### [What the exercise asks]
Write out the data below exactly, from its first line to the line containing "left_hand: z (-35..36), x", that line included.

### [Exercise data]
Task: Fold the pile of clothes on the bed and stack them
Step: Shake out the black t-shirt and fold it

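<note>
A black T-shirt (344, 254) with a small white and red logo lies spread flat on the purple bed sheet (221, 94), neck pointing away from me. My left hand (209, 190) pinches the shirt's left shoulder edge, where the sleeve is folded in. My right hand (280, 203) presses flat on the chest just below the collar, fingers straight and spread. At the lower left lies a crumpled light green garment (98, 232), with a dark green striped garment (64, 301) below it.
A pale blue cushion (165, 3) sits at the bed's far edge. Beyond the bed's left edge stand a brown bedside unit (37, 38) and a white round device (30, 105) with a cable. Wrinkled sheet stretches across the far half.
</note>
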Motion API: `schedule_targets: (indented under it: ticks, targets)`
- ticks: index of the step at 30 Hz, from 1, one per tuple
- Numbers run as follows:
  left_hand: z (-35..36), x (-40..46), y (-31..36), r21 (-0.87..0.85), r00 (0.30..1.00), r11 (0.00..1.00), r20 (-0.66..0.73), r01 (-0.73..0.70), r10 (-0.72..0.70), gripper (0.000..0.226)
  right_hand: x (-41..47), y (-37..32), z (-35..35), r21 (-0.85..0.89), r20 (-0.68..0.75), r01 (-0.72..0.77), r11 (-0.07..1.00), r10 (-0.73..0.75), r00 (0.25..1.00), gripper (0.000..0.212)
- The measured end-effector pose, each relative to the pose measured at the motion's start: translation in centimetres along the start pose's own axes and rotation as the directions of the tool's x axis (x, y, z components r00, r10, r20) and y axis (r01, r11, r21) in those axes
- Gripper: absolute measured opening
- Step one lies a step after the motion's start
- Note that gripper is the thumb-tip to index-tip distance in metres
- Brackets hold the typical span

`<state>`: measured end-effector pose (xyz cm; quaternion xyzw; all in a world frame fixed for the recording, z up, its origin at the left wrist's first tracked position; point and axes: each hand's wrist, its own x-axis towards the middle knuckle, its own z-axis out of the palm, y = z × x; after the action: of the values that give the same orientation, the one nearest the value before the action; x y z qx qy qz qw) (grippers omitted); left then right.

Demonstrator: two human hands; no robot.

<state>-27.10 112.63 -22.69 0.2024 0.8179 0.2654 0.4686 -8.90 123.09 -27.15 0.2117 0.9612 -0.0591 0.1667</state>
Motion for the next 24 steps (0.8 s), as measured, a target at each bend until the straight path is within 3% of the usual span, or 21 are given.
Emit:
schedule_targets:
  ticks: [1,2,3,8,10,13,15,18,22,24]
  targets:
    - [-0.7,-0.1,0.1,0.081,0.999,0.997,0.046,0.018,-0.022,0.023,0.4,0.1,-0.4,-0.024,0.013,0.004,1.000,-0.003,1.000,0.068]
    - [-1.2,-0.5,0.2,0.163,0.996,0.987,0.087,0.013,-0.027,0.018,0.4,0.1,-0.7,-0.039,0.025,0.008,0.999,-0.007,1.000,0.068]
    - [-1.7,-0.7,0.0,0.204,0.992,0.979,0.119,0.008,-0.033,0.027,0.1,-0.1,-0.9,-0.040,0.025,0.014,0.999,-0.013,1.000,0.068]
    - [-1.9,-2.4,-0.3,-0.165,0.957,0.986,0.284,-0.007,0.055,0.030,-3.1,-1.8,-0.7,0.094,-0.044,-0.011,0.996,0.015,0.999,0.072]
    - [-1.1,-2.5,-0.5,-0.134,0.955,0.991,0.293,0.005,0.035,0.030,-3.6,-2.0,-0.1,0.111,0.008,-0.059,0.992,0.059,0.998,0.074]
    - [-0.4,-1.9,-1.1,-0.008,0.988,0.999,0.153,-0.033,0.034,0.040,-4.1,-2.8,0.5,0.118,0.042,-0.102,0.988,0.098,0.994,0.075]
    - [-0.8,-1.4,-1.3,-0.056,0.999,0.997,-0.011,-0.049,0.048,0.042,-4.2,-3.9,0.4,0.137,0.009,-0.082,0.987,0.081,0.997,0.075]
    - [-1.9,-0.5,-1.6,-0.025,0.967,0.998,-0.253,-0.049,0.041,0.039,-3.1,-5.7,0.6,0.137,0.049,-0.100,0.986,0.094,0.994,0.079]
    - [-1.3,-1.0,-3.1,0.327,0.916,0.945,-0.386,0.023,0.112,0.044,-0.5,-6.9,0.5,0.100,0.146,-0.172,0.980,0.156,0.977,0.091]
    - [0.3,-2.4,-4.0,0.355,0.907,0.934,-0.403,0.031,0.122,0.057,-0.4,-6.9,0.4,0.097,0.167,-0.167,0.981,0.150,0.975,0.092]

### [Written answer]
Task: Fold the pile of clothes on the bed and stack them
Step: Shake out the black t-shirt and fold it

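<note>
A black T-shirt (344, 254) with a small white and red logo lies spread flat on the purple bed sheet (221, 94), neck pointing away from me. My left hand (209, 190) pinches the shirt's left shoulder edge, where the sleeve is folded in. My right hand (280, 203) presses flat on the chest just below the collar, fingers straight and spread. At the lower left lies a crumpled light green garment (98, 232), with a dark green striped garment (64, 301) below it.
A pale blue cushion (165, 3) sits at the bed's far edge. Beyond the bed's left edge stand a brown bedside unit (37, 38) and a white round device (30, 105) with a cable. Wrinkled sheet stretches across the far half.
</note>
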Motion API: `schedule_targets: (indented under it: ticks, targets)`
- ticks: index of the step at 30 Hz, from 1, one per tuple
- Numbers run as follows:
  left_hand: z (-35..36), x (-40..46), y (-31..36), r21 (-0.87..0.85), r00 (0.30..1.00), r11 (0.00..1.00), r20 (-0.66..0.73), r01 (-0.73..0.70), r10 (-0.72..0.70), gripper (0.000..0.226)

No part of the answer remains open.